Problem statement: Below are the entries to work from; restate word for word the portion that opens with the line containing "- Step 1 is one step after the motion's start" and closes with the line containing "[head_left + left", keeping both.

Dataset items
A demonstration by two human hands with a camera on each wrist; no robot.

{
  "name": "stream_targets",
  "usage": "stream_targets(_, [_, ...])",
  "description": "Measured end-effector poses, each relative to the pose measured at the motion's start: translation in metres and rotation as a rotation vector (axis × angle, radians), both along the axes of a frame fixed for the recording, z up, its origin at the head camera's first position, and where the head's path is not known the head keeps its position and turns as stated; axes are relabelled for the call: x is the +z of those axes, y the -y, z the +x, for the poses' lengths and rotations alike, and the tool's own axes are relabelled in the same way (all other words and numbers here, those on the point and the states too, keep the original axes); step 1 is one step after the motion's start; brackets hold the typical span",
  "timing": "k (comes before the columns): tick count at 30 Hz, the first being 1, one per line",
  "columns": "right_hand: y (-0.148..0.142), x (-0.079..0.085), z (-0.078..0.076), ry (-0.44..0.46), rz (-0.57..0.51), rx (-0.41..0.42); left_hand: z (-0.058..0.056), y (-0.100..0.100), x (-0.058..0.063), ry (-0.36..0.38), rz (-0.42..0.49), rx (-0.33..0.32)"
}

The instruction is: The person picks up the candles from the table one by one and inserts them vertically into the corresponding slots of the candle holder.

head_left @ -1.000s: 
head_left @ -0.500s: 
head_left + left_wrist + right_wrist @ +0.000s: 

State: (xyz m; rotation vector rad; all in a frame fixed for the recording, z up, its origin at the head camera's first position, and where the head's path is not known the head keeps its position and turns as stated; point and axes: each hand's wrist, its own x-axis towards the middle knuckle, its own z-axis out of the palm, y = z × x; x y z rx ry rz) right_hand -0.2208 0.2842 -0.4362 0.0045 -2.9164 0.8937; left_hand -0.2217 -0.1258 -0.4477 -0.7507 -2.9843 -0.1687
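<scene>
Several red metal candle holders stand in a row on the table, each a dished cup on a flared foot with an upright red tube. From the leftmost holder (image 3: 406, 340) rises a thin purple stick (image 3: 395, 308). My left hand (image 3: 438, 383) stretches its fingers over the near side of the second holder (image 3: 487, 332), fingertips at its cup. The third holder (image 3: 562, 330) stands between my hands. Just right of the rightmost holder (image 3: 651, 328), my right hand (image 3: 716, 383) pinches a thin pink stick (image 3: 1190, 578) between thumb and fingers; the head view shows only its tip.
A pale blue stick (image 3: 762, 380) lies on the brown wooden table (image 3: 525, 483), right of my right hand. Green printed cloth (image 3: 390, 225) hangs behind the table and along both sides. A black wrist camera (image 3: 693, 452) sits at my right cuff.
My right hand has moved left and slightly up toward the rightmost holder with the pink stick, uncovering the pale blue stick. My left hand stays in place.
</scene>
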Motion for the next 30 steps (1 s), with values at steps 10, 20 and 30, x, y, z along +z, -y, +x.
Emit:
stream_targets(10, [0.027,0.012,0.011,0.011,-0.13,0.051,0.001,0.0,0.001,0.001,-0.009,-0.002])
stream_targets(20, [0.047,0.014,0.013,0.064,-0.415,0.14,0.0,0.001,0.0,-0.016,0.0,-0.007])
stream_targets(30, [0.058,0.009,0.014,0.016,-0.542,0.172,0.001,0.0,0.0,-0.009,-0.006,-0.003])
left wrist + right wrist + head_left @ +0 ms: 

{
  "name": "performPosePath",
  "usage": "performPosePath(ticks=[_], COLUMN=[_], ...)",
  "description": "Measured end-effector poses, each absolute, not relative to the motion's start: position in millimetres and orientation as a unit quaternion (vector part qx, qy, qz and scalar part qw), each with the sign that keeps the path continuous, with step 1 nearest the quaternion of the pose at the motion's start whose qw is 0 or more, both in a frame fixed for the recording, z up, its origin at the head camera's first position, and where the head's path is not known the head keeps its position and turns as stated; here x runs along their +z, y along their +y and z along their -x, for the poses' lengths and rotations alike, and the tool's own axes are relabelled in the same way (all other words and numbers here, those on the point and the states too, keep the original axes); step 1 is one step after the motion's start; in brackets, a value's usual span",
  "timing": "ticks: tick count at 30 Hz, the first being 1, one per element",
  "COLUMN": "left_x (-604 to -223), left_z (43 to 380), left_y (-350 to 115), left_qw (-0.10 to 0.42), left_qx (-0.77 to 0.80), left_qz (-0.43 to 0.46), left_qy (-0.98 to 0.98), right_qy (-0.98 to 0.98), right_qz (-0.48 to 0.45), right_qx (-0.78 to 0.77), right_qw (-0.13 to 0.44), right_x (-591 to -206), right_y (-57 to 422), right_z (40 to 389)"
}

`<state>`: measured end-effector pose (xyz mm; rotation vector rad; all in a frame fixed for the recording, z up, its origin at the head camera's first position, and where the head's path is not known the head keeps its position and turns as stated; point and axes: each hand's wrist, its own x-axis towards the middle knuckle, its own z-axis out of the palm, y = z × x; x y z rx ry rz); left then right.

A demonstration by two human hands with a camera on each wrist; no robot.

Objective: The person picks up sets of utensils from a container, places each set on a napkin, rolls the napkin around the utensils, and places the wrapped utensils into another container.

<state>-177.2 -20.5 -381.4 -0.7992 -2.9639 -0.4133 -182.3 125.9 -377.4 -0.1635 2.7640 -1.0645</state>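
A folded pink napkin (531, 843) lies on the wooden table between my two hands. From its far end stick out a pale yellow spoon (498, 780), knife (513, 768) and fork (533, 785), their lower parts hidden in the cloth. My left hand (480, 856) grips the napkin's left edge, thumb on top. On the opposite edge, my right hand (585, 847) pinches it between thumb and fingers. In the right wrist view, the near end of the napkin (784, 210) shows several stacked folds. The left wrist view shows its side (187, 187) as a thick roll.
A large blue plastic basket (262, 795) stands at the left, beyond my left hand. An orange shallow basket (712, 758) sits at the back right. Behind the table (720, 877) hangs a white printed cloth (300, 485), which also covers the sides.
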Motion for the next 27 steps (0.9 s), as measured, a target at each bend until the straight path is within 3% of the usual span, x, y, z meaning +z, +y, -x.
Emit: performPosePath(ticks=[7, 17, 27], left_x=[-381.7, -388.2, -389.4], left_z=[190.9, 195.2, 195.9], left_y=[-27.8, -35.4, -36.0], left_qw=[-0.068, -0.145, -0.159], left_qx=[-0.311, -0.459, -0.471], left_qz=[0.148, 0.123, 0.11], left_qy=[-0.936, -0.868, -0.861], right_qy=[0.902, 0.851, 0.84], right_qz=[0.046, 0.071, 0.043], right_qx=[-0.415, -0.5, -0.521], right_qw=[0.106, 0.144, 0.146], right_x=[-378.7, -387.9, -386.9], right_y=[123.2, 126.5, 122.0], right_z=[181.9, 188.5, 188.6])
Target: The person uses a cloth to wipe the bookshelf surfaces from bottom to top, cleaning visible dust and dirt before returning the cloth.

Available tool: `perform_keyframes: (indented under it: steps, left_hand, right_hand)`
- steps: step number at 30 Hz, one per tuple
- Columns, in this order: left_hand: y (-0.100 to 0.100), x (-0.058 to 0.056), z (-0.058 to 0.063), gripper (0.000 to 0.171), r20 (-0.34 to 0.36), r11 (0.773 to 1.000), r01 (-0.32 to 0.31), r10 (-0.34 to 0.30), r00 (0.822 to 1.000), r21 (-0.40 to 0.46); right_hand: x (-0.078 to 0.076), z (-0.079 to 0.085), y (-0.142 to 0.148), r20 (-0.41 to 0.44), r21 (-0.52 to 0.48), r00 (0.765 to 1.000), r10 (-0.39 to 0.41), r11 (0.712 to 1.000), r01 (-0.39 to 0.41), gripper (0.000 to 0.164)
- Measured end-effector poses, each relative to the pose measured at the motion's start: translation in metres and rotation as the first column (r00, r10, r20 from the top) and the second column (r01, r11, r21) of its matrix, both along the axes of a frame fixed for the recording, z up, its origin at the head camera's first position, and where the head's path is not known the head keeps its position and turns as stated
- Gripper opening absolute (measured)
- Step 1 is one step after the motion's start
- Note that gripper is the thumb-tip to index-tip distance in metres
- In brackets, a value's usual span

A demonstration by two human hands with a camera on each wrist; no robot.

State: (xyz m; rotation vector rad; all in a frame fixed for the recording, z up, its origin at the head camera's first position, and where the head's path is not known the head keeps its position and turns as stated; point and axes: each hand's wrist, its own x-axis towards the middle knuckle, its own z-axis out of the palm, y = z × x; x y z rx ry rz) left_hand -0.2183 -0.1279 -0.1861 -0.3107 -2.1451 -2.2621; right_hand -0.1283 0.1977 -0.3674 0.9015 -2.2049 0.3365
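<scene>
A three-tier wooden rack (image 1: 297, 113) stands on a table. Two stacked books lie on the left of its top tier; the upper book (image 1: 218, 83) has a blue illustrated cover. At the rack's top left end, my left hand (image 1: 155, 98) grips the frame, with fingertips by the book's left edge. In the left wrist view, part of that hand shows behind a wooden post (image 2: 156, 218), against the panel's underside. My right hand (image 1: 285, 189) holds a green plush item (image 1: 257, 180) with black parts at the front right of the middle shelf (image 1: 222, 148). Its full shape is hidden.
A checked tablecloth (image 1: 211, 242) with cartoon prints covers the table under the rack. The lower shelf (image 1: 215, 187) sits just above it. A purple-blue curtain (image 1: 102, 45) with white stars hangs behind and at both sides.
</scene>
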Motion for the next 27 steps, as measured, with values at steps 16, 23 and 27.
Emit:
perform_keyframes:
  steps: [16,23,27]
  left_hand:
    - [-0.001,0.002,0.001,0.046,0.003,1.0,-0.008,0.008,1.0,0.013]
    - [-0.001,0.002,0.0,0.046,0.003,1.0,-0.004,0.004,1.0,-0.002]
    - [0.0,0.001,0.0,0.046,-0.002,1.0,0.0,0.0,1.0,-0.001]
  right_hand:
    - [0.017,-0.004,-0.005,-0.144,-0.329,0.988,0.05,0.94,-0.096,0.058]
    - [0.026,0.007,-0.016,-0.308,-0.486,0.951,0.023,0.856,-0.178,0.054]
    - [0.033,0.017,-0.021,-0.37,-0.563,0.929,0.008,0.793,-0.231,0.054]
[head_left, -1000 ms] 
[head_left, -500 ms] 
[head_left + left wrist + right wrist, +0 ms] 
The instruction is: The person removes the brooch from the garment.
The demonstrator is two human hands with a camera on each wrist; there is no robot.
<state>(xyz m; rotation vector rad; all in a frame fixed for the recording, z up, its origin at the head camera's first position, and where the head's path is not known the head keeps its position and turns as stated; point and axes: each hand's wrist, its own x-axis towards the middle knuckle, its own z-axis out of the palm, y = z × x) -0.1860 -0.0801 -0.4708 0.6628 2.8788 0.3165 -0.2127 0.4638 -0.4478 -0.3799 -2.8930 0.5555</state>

Task answer:
- Step 1 is one step after the motion's start
- Note that gripper is the thumb-tip to index-tip distance in metres
- In brackets, a value's usual span

A demonstration by two human hands with a camera on each wrist; no robot.

State: (xyz m; rotation vector rad; all in a frame fixed for the recording, z up, its origin at the head camera's first position, and where the head's path is not known the head keeps its position and turns as stated; point and axes: each hand's wrist, its own x-axis towards the middle knuckle, its own z-axis out of the palm, y = z × x; x y z rx ry rz) left_hand -0.2183 -0.1279 -0.1861 -0.3107 -2.1451 -2.2621; right_hand -0.1283 0.1977 -0.3674 0.9015 -2.2049 0.3365
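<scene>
A three-tier wooden rack (image 1: 297, 113) stands on a table. Two stacked books lie on the left of its top tier; the upper book (image 1: 218, 83) has a blue illustrated cover. At the rack's top left end, my left hand (image 1: 155, 98) grips the frame, with fingertips by the book's left edge. In the left wrist view, part of that hand shows behind a wooden post (image 2: 156, 218), against the panel's underside. My right hand (image 1: 285, 189) holds a green plush item (image 1: 257, 180) with black parts at the front right of the middle shelf (image 1: 222, 148). Its full shape is hidden.
A checked tablecloth (image 1: 211, 242) with cartoon prints covers the table under the rack. The lower shelf (image 1: 215, 187) sits just above it. A purple-blue curtain (image 1: 102, 45) with white stars hangs behind and at both sides.
</scene>
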Motion for the next 27 steps, as measured, with values at steps 16, 23 and 27.
Emit:
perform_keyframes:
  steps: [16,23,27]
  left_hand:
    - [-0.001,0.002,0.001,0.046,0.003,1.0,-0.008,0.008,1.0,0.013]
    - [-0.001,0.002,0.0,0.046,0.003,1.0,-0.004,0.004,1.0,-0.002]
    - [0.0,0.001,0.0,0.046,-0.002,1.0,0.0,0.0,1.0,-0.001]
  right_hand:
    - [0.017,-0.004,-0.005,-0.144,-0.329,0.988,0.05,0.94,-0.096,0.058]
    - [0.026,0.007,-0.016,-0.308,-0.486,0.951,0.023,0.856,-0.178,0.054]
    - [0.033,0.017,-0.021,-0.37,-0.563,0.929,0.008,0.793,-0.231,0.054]
[head_left, -1000 ms] 
[head_left, -500 ms] 
[head_left + left wrist + right wrist, +0 ms] 

What the exercise asked for is now done.